Van Gogh Museum Family Guided Tour for Kids
The Van Gogh Museum family guided tour is a private skip-the-line experience designed specifically for children and families. A child-focused guide uses storytelling, games, and interactive activities to bring Van Gogh’s life and paintings to life for younger visitors. The tour is private — only your family participates — and the content adapts to the ages of the children in your group. It runs for approximately 90 minutes and is the most effective way to visit the Van Gogh Museum with children aged 5 to 12.
Taking children to an art museum requires a different approach from an adult visit. The family guided tour at the Van Gogh Museum is built on precisely this understanding — it does not try to give children a simplified version of the adult tour. It creates an entirely different experience, centred on storytelling, character, and activities that work within the natural attention span of young visitors. This page covers everything families need to decide whether this tour is the right choice for their visit.
Tour Overview
| Detail | Information |
|---|---|
| Tour type | Private family guided tour |
| Who joins | Your family only |
| Duration | Approximately 90 minutes |
| Entry included | Yes — skip-the-line access |
| Designed for | Children aged 5–12 |
| Guide approach | Storytelling, games, interactive activities |
| Cancellation | Free cancellation up to 24 hours |
| Booking | Online |
What Makes This Tour Different From the Adult Guided Tour
The family tour is not a slower or simpler version of the art historian tour. It is a fundamentally different experience built around three principles that the standard adult tour does not use:
Storytelling over art history Rather than introducing Van Gogh as a Post-Impressionist painter operating within a broader European artistic context, the family guide introduces him as a character — a man who wrote thousands of letters to his brother, who painted the same subject over and over trying to get it right, who saw colour in a way that nobody around him understood. Children engage with this narrative instinctively. It is a story about a person, not a lecture about technique.
Games alongside the paintings The guide incorporates games and activities as the group moves through the galleries. These might involve finding specific details in paintings, comparing how Van Gogh’s colours changed between different periods, or responding to a work through drawing or discussion. The activities vary by the ages and interests of the children present — this is one of the advantages of the private format.
A shorter, curated route The family tour does not attempt to cover the full permanent collection. It selects the works that have the strongest visual impact and the most accessible biographical context, and spends real time with each. The 90-minute duration is calibrated to the attention window of most children between 5 and 12, and the curated route means the experience ends before energy runs out.
Which Ages Does It Suit?
Ages 5–7: The tour works well for this age group when the guide centres on the story and the visual drama of the paintings. Sunflowers, Almond Blossom, and The Bedroom all have strong immediate visual appeal. The interactive activities are particularly important for keeping younger children engaged.

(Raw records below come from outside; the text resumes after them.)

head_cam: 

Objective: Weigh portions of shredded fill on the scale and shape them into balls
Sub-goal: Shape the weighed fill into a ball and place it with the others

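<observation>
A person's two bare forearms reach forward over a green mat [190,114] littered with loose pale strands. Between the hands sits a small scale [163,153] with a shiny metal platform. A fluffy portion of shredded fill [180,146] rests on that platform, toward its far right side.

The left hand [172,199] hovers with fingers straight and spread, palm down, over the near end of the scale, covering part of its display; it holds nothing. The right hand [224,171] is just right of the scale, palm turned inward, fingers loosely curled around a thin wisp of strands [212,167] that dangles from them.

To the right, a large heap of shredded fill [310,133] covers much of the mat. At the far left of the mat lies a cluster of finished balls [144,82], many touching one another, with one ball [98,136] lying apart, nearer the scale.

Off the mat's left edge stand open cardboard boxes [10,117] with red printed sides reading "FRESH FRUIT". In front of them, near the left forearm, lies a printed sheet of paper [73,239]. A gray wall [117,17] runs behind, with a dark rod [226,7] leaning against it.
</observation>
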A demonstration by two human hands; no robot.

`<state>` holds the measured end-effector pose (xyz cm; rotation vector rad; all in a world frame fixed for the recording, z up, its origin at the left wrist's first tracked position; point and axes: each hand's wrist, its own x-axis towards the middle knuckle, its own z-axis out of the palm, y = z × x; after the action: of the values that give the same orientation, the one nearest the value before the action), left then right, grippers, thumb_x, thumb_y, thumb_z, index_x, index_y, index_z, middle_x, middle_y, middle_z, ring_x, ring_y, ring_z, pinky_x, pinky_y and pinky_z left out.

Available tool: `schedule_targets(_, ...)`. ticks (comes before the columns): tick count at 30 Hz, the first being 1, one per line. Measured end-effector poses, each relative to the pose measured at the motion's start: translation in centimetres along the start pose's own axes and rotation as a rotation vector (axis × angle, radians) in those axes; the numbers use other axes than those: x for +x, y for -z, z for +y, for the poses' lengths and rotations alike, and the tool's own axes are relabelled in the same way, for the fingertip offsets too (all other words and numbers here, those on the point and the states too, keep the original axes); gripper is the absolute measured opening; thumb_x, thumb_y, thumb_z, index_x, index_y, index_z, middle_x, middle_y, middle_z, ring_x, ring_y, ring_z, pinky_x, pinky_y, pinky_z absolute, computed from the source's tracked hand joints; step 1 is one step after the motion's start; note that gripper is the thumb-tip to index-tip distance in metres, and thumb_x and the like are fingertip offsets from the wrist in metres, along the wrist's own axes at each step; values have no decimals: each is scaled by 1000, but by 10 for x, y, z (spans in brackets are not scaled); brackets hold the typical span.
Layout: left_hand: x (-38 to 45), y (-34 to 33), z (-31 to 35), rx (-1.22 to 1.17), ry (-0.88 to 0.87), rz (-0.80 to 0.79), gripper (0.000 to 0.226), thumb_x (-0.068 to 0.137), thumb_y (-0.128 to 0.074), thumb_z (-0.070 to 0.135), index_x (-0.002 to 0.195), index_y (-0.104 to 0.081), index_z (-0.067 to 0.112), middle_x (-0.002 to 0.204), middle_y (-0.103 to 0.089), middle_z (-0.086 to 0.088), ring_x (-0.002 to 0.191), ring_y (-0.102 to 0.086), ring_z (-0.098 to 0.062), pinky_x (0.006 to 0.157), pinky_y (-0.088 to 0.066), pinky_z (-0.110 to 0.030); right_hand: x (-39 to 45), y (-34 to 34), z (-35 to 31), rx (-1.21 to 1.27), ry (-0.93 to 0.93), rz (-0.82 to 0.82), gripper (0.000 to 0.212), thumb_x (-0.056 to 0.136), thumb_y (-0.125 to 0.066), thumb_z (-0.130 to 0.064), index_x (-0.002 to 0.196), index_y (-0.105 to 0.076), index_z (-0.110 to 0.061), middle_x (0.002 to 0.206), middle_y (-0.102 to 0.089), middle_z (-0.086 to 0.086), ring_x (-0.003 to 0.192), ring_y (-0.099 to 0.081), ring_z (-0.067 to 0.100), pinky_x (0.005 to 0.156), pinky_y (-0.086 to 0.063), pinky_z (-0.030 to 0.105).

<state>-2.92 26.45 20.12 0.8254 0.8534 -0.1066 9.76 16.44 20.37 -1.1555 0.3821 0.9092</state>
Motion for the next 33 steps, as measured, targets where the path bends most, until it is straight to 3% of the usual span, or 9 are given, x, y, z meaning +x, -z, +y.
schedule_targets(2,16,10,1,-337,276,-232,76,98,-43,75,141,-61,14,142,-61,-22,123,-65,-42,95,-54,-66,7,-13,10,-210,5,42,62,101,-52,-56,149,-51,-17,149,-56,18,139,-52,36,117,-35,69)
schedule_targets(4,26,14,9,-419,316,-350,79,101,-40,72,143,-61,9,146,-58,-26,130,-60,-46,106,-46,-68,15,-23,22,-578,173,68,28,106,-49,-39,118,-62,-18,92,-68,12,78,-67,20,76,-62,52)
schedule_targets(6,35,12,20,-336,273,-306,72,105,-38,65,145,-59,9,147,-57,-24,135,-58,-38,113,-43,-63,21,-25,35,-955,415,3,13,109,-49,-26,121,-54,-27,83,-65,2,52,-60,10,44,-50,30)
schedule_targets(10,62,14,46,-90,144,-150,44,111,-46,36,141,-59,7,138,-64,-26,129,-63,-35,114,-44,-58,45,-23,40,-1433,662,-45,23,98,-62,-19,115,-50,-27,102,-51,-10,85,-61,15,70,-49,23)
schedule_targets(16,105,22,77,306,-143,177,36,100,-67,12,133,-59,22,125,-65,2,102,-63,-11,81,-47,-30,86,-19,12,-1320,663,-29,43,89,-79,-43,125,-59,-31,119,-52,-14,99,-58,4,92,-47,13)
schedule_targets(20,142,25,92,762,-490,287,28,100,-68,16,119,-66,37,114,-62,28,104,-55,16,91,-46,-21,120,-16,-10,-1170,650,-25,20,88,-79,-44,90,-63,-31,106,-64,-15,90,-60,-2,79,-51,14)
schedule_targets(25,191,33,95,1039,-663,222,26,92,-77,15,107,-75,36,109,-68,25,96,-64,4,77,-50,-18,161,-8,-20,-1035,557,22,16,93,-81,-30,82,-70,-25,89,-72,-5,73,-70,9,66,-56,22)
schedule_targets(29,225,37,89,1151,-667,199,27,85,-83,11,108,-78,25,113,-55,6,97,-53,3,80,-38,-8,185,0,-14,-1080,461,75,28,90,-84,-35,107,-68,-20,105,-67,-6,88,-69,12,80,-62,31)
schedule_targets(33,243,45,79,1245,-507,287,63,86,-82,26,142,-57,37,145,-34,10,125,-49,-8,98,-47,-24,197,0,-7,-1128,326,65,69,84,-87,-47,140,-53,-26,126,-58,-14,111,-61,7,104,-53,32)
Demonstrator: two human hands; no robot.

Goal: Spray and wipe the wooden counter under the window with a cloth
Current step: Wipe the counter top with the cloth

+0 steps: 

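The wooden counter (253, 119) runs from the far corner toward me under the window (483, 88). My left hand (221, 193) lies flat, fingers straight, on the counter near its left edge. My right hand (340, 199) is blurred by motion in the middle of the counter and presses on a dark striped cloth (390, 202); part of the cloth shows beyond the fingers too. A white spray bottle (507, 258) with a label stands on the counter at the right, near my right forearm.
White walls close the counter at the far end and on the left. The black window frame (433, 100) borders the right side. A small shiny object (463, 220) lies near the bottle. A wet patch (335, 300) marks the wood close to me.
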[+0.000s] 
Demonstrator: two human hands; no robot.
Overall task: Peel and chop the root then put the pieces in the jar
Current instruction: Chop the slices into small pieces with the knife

Ages 8–12: This is the sweet spot for the family tour. Children in this range are old enough to engage with the emotional narrative of Van Gogh’s life — the relationship with Theo, the rejection of his work during his lifetime, the contrast between the dark early paintings and the vivid southern works — and respond strongly to it. Many children in this age group leave the museum genuinely moved by what they have seen.
Teenagers: The family tour is designed for younger children. Teenagers are generally better served by the standard small-group art historian tour, the audio guide, or a self-guided visit. See our guided tours comparison for options that suit older visitors.
Under-18 Free Entry
Children under 18 enter the Van Gogh Museum free of charge. This applies within the family tour — the children’s museum entry is covered, and only adult members of your party pay the adult admission component of the tour price.
A timed-entry reservation is still required for all visitors including children. The tour booking includes this reservation — you do not need to purchase separate entry tickets for your children. For full details on the under-18 free entry policy, see the ticket prices guide.
What to Expect on the Day
Arrival: The tour includes skip-the-line access, which means you bypass the standard entry queue. During summer mornings and peak periods, this saves meaningful time — standard entry queues at the Van Gogh Museum can be significant.
The guide: Your guide is experienced in working with children and families. They will adapt the pace, language, and activities to the specific ages and responses of your group on the day. Unlike a standard tour where the programme is fixed, the family guide reads the room and adjusts continuously.
The route: The tour covers a selection of works from the permanent collection chosen for their child-friendliness — strong colours, clear narratives, and works where Van Gogh’s personality comes through directly. The letters display is often included, with the guide using Van Gogh’s own words to humanise the paintings in a way children find unexpectedly engaging.
After the tour: Your museum entry remains valid for the rest of the day after the guided 90-minute portion ends. Some families use this time to revisit favourite works, explore the museum shop, or have a snack in the café on the ground floor.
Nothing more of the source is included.